Batu Lotong yang terletak di pinggiran sungai memang
sangat strategis untuk melahirkan pelaut ulung, setelah mengalami fase-fase
sulit dalam hidupnya pasca kekacauan yang terjadi di Sulawesi Selatan dan hal
ini juga terjadi di Batu Lotong ada trauma pasca gerombolan DII/TII. Sehingga
pada masa itu Petta Mappa akhirnya memutuskan untuk merantau dengan membawa
barang dagangan seperti beras dan berbagai hasil panen untuk di pasarkan di
Kalimantan yang menggunakan perahu. Bermodalkan tekad yang kuat akhirnya Petta
Mappa mengarungi lautan untuk memasarkan hasil panen dan beberapa barang
dagangan lainnya. Lautan yang luas di pandangnya sebagai hamparan harapan yang
menanti walau ada badai tantangan yang menerjang tiap saat tetapi rasa siri
membuatnya pantang kembali sebab dalam prinsip Bugis-Makassar lebih baik
mengarungi lautan dari pada kembali ke pinggir pantai.

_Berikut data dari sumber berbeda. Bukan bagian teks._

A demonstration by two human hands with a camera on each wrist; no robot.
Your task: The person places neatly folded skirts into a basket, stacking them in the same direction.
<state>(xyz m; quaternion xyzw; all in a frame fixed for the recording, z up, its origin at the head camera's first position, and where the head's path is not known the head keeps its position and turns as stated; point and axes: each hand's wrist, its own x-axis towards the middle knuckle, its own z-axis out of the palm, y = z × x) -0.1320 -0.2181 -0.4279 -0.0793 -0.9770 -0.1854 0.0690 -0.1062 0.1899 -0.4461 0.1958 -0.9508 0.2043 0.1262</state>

Perjalanan dagang yang di nahkodai oleh Petta Mappa
merupakan perjalanan dagang yang banyak menyerap tenaga kerja sebab dapat di
pahami kala itu kondisi kehidupan masyarakat Batu Lotong pasca DII/TII memang
membuat kondisi ekonomi menjadi agak surut sebab ada ketakutan yang terjadi di
kalangan masyarakat. Dengan adanya perjalanan dagang ini terjadi penyerapan
tenaga kerja sebab ada dua kapal yang di gunakan dalam perjalanan tersebut,
kemudian barang dagangan di beli dari para petani sehingga membuat roda ekonomi
menjadi berjalan. Menurut informasi kapal dagang yang di pakai Petta Mappa
dalam pelayaran tersebut di dapatkan atau di beli dari Bira Kab. Bulukumba yang
sejak dulu telah terkenal sebagai bumi panrita lopi.
Yang menarik bahwa Petta Mappa dalam perjalanan dagangnya
tidaklah seperti perjalanan pelayaran modern seperti hari ini tetapi perjalanan
itu menggunakan sistem perbintangan dalam menentukan rute-rute yang di lewati
menuju Kalimantan. Setelah sampai di tempat tujuan maka barang dagangan
tersebut di pasarkan selama satu bulan, perdagangan yang beliau jalani
membuatnya bertemu dengan berbagai suku selama berada dalam perantauan. Menurut
cerita dari salah seorang keturunannya menyebutkan bahwa selama berada disana
pernah suatu waktu barang dagangannya yang berupa beras dibeli oleh suku Mandar
atau dalam dialek Bugis disebut dengan menre, karena perasaan sebagai orang
yang juga berasal dari Sulawesi maka Petta Mappa rela menjual berasnya walau
harus belakangan bayarannya baru di lunasi dengan perjanjian satu bulan
kemudian baru di lunasi. Kemudian perjalanannya harus dilanjutkan ke
pulau-pulau lain untuk di pasarkan barang dagangannya dalam prinsip pergangan
ala Petta Mappa bahwa meminjamkan barang dagangan kepada pembeli merupakan
bentuk rasa saling membantu sebab uang bukanlah soal tetapi hubungan
kemanusiaan haruslah menjadi perhitungan diatas segalanya.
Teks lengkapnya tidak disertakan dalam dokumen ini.